No Brasil, diferentes estresses abióticos impactam negativamente a produtividade do arroz. O sistema de cultivo de arroz utilizado no RS, principal produtor do País, é o irrigado por inundação, com manutenção de lâmina d’água, proveniente de rios, córregos, lagos, lagoas e reservatórios de águas subterrâneas. A Lagoa do Patos é fonte de água de irrigação para as lavouras de arroz da região Sul e da Planície Costeira. Em determinadas épocas do ano, ocorre entrada da água do Oceano na Lagoa (Fraga et al. 2010), o que pode causar danos à cultura.
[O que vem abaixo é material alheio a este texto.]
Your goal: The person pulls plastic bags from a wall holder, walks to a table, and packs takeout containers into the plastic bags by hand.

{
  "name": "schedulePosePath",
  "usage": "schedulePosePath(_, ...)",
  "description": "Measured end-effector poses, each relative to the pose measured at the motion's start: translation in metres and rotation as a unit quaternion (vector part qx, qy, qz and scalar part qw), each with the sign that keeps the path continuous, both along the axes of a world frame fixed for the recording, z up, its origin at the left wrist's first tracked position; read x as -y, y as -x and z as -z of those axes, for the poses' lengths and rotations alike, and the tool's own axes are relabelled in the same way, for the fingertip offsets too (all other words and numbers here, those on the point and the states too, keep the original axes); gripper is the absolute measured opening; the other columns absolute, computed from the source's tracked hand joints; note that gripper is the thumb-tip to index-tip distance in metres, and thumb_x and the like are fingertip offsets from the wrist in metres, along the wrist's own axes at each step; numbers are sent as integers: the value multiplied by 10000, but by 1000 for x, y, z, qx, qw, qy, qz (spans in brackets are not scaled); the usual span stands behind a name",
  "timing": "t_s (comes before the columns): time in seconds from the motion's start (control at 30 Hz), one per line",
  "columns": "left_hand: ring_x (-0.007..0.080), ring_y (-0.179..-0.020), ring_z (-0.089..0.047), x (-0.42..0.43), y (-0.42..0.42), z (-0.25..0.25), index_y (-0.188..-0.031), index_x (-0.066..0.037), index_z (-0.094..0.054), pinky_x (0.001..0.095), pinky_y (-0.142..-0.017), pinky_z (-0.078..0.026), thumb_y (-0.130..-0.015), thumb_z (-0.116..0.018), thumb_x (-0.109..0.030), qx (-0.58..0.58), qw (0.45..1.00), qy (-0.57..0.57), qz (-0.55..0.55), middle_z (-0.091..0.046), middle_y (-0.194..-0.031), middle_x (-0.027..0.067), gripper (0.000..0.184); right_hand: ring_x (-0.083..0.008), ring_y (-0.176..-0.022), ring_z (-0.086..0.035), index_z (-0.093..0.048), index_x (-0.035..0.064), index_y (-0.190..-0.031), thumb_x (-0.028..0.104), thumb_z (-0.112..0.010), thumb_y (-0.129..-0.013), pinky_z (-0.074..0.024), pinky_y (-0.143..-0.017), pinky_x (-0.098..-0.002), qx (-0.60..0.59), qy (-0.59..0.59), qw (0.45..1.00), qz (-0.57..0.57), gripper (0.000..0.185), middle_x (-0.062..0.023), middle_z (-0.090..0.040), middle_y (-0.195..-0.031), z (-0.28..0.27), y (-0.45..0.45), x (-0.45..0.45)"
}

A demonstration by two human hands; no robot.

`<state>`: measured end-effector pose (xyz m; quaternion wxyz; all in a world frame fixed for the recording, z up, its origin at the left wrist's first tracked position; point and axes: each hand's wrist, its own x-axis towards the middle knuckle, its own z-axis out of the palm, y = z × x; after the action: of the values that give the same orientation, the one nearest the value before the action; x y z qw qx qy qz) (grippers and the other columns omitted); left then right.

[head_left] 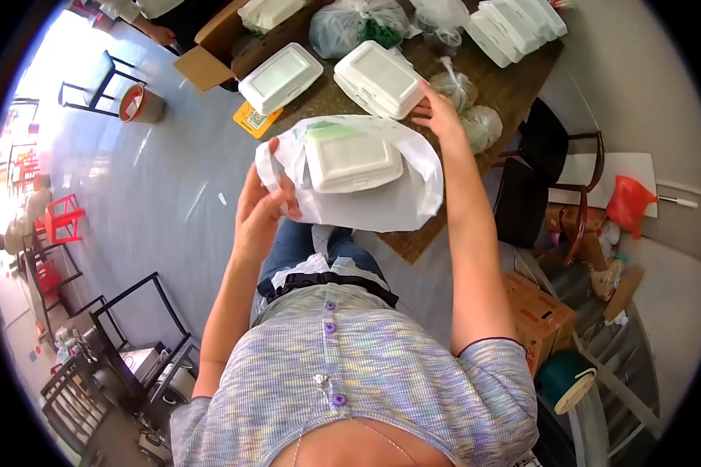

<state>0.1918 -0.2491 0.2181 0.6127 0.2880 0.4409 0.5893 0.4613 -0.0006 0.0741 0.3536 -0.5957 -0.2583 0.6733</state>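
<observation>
My left hand (263,204) is closed on the left edge of a white plastic bag (382,212), whose mouth is spread wide. Inside the bag lies a white lidded foam box (354,159). My right hand (438,113) has its fingers apart at the right end of another foam box (380,78) on the brown table, and whether it grips that box is unclear. To the left on the table is one more closed foam box (281,78), beside an orange card with a printed code (255,120).
Filled clear bags (358,27) and stacked foam boxes (514,29) stand farther back on the table (407,246). A cardboard box (204,68) is at its left, near another person's hand (162,35). Black chairs (522,198) stand at the right.
</observation>
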Motion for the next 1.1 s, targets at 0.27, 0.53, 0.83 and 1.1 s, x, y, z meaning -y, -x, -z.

A salinidade ocorre quando há uma alta concentração de sais solúveis, e um solo salino é aquele que apresenta condutividade elétrica de 4dS m-1. O limiar do arroz para o estresse salino é de 3dS m-1, com uma redução de 12% no rendimento, por dS m-1 além deste valor. A sensibilidade do arroz ao sal varia de acordo com o estádio de desenvolvimento, sendo a germinação o estádio em que a planta apresenta maior tolerância. No estádio de plântula se torna sensível à salinidade, e no estádio vegetativo recupera a tolerância. O estádio reprodutivo se caracteriza pela maior sensibilidade da planta ao estresse ocasionado por salinidade (Negrão et al. 2011; Chen et al. 2021).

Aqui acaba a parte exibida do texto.